▶ **Exercise aim**
Could you repeat every entry below word for word, leaving out the pictures?

▶ **Source data**
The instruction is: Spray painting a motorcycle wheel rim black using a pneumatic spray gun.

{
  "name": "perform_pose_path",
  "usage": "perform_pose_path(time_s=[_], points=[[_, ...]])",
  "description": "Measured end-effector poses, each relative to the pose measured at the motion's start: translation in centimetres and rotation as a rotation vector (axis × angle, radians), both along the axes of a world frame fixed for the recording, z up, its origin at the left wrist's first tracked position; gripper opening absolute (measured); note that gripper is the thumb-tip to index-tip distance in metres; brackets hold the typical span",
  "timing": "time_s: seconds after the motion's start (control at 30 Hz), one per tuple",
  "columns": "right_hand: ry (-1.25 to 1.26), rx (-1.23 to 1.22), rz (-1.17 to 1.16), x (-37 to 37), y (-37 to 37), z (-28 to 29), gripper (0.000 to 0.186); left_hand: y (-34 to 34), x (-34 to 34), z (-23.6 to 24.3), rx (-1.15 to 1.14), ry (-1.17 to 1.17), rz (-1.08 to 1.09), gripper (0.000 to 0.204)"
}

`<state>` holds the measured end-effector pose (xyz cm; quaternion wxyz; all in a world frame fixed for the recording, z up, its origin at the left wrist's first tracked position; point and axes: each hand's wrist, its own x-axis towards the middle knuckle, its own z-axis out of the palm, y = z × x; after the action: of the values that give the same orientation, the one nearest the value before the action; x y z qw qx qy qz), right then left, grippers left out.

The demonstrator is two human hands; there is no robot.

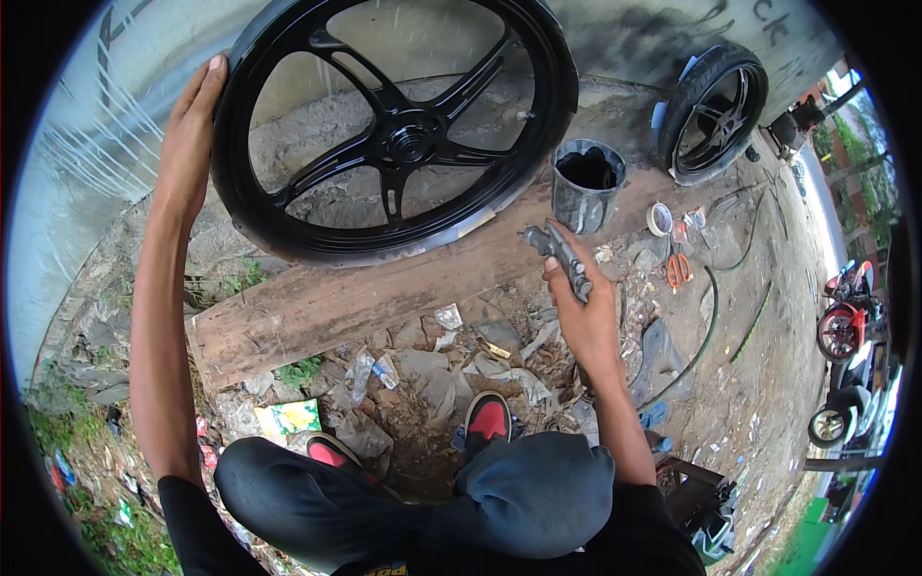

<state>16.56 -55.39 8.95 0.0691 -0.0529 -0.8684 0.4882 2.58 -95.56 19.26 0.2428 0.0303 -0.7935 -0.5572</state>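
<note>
A large glossy black motorcycle wheel (411, 144) stands on edge on a wooden plank (288, 322), leaning against the wall; its rim has worn, paler patches along the bottom. My left hand (192, 125) grips the left side of that rim, fingers laid along its edge. In my right hand (588, 307) is a small metal spray gun (569, 259), held low at the wheel's right side. The gun's nozzle end points left, apart from the rim. Just behind my right hand a stained grey bucket (584, 204), dark inside, stands on the plank.
A smaller tyred wheel (678, 108) with masking pieces leans on the wall at right. Nearby lie a tape roll (667, 221), orange-handled scissors (678, 271) and a dark hose (709, 322). Litter and rubble surround my shoes (490, 419). Motorcycles (843, 331) stand far right.
</note>
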Motion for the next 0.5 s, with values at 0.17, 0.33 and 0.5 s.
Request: perform_pose_path(time_s=[0.17, 0.33, 0.5], points=[[0.121, 0.04, -0.068, -0.1, 1.3, -0.5, 0.042, 3.4, -0.1, 1.2, -0.094, 0.053, -0.085, 0.072], [0.156, 0.078, -0.165, -0.9, 3.4, 0.0, 0.042, 8.6, 0.7, 4.2, -0.23, 0.074, -0.213, 0.056], [0.193, 0.022, -0.264, -1.5, 4.2, 1.1, 0.042, 13.7, 0.4, 8.1, -0.542, -0.002, -0.31, 0.061]])
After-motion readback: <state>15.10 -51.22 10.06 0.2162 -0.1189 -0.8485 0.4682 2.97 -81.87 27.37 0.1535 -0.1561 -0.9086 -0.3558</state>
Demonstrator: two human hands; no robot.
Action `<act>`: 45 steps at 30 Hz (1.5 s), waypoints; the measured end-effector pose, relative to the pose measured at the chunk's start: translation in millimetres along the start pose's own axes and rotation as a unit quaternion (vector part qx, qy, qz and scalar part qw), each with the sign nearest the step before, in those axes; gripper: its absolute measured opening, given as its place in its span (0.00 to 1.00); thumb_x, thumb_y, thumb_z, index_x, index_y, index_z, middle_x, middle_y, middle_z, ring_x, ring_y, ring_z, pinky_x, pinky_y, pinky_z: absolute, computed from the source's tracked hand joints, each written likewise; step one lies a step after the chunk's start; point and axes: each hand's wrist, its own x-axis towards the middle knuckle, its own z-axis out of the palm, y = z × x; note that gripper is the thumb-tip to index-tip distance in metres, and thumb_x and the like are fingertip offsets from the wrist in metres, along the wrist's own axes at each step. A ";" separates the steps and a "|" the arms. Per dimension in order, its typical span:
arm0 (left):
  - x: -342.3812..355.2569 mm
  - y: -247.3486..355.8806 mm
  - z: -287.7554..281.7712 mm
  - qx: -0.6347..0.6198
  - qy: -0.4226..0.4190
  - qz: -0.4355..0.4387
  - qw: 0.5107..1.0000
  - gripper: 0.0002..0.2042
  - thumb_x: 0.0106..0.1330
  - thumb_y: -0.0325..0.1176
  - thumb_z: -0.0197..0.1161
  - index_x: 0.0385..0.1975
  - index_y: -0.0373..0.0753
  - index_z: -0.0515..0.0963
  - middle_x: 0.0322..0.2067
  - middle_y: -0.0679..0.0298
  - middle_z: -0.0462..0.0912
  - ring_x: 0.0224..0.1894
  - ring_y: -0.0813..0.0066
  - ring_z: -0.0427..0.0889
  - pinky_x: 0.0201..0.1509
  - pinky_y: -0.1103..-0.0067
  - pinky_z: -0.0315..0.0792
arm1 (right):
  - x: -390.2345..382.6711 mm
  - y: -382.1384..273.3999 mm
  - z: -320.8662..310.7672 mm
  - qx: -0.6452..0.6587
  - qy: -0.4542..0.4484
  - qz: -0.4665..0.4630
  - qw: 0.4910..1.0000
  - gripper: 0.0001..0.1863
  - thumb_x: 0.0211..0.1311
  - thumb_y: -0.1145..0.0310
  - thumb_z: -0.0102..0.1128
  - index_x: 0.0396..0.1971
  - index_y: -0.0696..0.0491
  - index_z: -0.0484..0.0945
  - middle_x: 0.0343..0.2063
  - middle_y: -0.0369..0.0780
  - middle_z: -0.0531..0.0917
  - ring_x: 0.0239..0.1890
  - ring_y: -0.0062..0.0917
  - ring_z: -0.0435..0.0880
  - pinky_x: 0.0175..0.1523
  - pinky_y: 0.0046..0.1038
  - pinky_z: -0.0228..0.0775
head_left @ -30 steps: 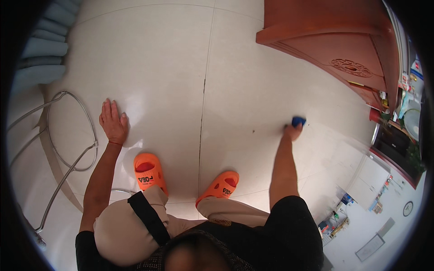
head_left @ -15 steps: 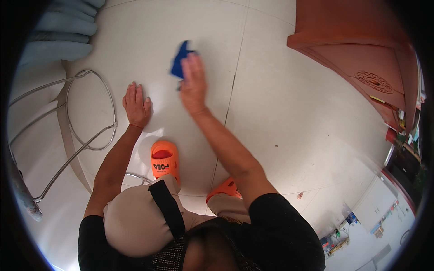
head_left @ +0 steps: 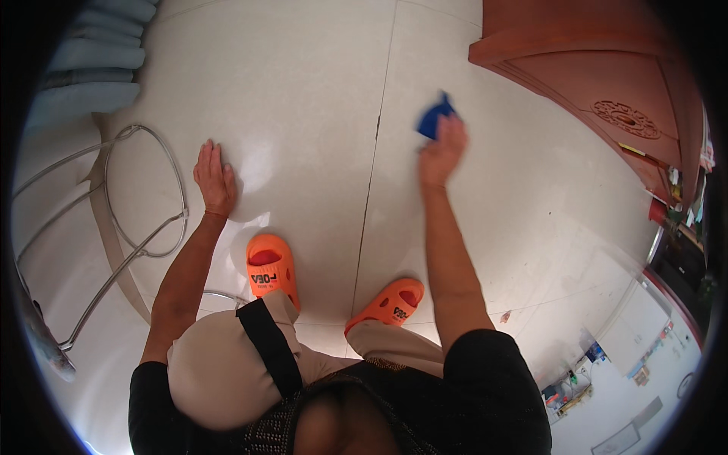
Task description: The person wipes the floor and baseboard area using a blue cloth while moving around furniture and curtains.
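My right hand (head_left: 444, 155) grips a dark blue cloth (head_left: 434, 120) and presses it against the pale tiled floor (head_left: 303, 174), right of a dark tile seam. Motion blurs its fingers a little, and part of the cloth is hidden beneath them. Well to the left, my left hand (head_left: 214, 180) lies flat on the floor with its fingers stretched out and nothing in it. An orange clog (head_left: 271, 265) is on my left foot, below that hand, and another orange clog (head_left: 390, 305) is on my right foot.
A round metal-tube frame (head_left: 184, 205) stands left of my left hand, near pale blue draped fabric (head_left: 91, 61). Carved reddish-brown wooden furniture (head_left: 576, 83) occupies the upper right. A small brownish bit (head_left: 505, 316) lies on the floor beyond my right forearm.
My right hand has swept the blue cloth rightward across the tile seam, and the right forearm has swung with it. My left hand stays flat on the floor.
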 end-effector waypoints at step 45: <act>8.0 16.9 18.5 0.111 -0.002 -0.003 0.994 0.23 0.65 0.33 0.42 0.61 0.35 0.59 0.63 0.52 0.57 0.65 0.57 0.56 0.65 0.65 0.48 | 85.4 99.0 -18.4 0.075 -0.029 -0.115 0.990 0.18 0.42 0.81 0.53 0.37 0.50 0.81 0.45 0.40 0.78 0.54 0.40 0.72 0.59 0.38 0.64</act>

▶ **Answer area**
The instruction is: Spray painting a motorcycle wheel rim black using a pneumatic spray gun.

{
  "name": "perform_pose_path",
  "usage": "perform_pose_path(time_s=[_], points=[[_, ...]])",
  "description": "Measured end-effector poses, each relative to the pose measured at the motion's start: translation in centimetres and rotation as a rotation vector (axis × angle, radians), both along the axes of a world frame fixed for the recording, z up, its origin at the left wrist's first tracked position; gripper opening absolute (measured); note that gripper is the thumb-tip to index-tip distance in metres; brackets hold the typical span",
  "timing": "time_s: seconds after the motion's start (control at 30 Hz), one per tuple",
  "columns": "right_hand: ry (-1.25 to 1.26), rx (-1.23 to 1.22), rz (-1.17 to 1.16), x (-37 to 37), y (-37 to 37), z (-28 to 29), gripper (0.000 to 0.186); left_hand: y (-34 to 34), x (-34 to 34), z (-23.6 to 24.3), rx (-1.15 to 1.14), ry (-1.17 to 1.17), rz (-1.08 to 1.09), gripper (0.000 to 0.204)"
}

`<state>` holds the measured end-effector pose (xyz cm; quaternion wxyz; all in a world frame fixed for the recording, z up, its origin at the left wrist's first tracked position; point and axes: each hand's wrist, its own x-axis towards the middle knuckle, its own z-axis out of the palm, y = z × x; after the action: of the values that give the same orientation, the one nearest the value before the action; x y z qw qx qy qz), right then left, grippers left out.

The demonstrator is two human hands; there is no robot.


<state>16.56 -55.39 8.95 0.0691 -0.0529 -0.8684 0.4882 2.58 -95.56 19.26 0.2428 0.0303 -0.7935 -0.5572</state>
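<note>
A large glossy black motorcycle wheel (411, 144) stands on edge on a wooden plank (288, 322), leaning against the wall; its rim has worn, paler patches along the bottom. My left hand (192, 125) grips the left side of that rim, fingers laid along its edge. In my right hand (588, 307) is a small metal spray gun (569, 259), held low at the wheel's right side. The gun's nozzle end points left, apart from the rim. Just behind my right hand a stained grey bucket (584, 204), dark inside, stands on the plank.
A smaller tyred wheel (678, 108) with masking pieces leans on the wall at right. Nearby lie a tape roll (667, 221), orange-handled scissors (678, 271) and a dark hose (709, 322). Litter and rubble surround my shoes (490, 419). Motorcycles (843, 331) stand far right.
</note>
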Motion for the next 0.5 s, with values at 0.17, 0.33 and 0.5 s.
Request: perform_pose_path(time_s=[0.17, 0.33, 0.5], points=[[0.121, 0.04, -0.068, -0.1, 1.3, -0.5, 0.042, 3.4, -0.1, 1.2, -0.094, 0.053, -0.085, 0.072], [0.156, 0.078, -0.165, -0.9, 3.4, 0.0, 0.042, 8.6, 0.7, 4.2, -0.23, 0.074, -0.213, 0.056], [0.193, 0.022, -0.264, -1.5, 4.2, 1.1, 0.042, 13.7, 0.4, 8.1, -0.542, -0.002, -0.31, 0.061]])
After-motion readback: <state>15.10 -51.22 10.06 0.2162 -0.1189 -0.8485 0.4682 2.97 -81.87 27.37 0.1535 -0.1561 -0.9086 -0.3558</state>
Demonstrator: two human hands; no robot.
Action `<act>`: 45 steps at 30 Hz (1.5 s), waypoints; the measured end-effector pose, relative to the pose measured at the chunk's start: translation in millimetres along the start pose's own axes and rotation as a unit quaternion (vector part qx, qy, qz and scalar part qw), each with the sign nearest the step before, in those axes; gripper: its absolute measured opening, given as its place in its span (0.00 to 1.00); thumb_x, thumb_y, thumb_z, index_x, index_y, index_z, middle_x, middle_y, middle_z, ring_x, ring_y, ring_z, pinky_x, pinky_y, pinky_z: absolute, computed from the source's tracked hand joints, each written likewise; step one lies a step after the chunk's start; point and axes: each hand's wrist, its own x-axis towards the middle knuckle, its own z-axis out of the palm, y = z × x; note that gripper is the thumb-tip to index-tip distance in metres, and thumb_x and the like are fingertip offsets from the wrist in metres, along the wrist's own axes at each step. A ";" separates the steps and a "|" the arms. Per dimension in order, its typical span:
arm0 (left):
  - x: -342.3812..355.2569 mm
  - y: -247.3486..355.8806 mm
  - z: -287.7554..281.7712 mm
  - qx: -0.6347..0.6198
  - qy: -0.4226..0.4190
  - qz: -0.4355..0.4387
  - qw: 0.5107..1.0000
  - gripper: 0.0002..0.2042
  - thumb_x: 0.0106..0.1330
  - thumb_y: -0.0325..0.1176
  - thumb_z: -0.0197..0.1161
  - index_x: 0.0385..0.1975
  - index_y: -0.0373..0.0753
  - index_z: -0.0515..0.0963
  - middle_x: 0.0322..0.2067
  - middle_y: -0.0679..0.0298
  - middle_z: -0.0462..0.0912
  - ring_x: 0.0224..0.1894
  - ring_y: -0.0813..0.0066
  - ring_z: -0.0427..0.0889
  - pinky_x: 0.0201..0.1509
  - pinky_y: -0.1103..-0.0067
  - pinky_z: -0.0315..0.0792
arm1 (right):
  - x: -390.2345..382.6711 mm
  - y: -382.1384..273.3999 mm
  - z: -320.8662..310.7672 mm
  - qx: -0.6452..0.6587
  - qy: -0.4542..0.4484
  - qz: -0.4665..0.4630
  - qw: 0.4910..1.0000
  - gripper: 0.0001..0.1863
  - thumb_x: 0.0211..0.1311
  - thumb_y: -0.1145..0.0310
  - thumb_z: -0.0102..0.1128
  - index_x: 0.0396..0.1971
  - index_y: -0.0696..0.0491
  - index_z: -0.0484..0.0945
  - middle_x: 0.0343..0.2063
  - middle_y: -0.0369..0.0780
  - middle_z: -0.0531..0.0917
  - ring_x: 0.0239..0.1890
  - ring_y: -0.0062..0.0917
  - ring_z: -0.0435..0.0880
  - pinky_x: 0.0175..0.1523
  - pinky_y: 0.0046..0.1038
  - pinky_z: -0.0228..0.0775
head_left @ -30 steps: 
head_left @ -15 steps: 
head_left @ +0 steps: 
Task description: The person wipes the floor and baseboard area using a blue cloth while moving around furniture and curtains.
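My right hand (head_left: 444, 155) grips a dark blue cloth (head_left: 434, 120) and presses it against the pale tiled floor (head_left: 303, 174), right of a dark tile seam. Motion blurs its fingers a little, and part of the cloth is hidden beneath them. Well to the left, my left hand (head_left: 214, 180) lies flat on the floor with its fingers stretched out and nothing in it. An orange clog (head_left: 271, 265) is on my left foot, below that hand, and another orange clog (head_left: 390, 305) is on my right foot.
A round metal-tube frame (head_left: 184, 205) stands left of my left hand, near pale blue draped fabric (head_left: 91, 61). Carved reddish-brown wooden furniture (head_left: 576, 83) occupies the upper right. A small brownish bit (head_left: 505, 316) lies on the floor beyond my right forearm.
My right hand has swept the blue cloth rightward across the tile seam, and the right forearm has swung with it. My left hand stays flat on the floor.
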 end-effector waypoints at step 45: <act>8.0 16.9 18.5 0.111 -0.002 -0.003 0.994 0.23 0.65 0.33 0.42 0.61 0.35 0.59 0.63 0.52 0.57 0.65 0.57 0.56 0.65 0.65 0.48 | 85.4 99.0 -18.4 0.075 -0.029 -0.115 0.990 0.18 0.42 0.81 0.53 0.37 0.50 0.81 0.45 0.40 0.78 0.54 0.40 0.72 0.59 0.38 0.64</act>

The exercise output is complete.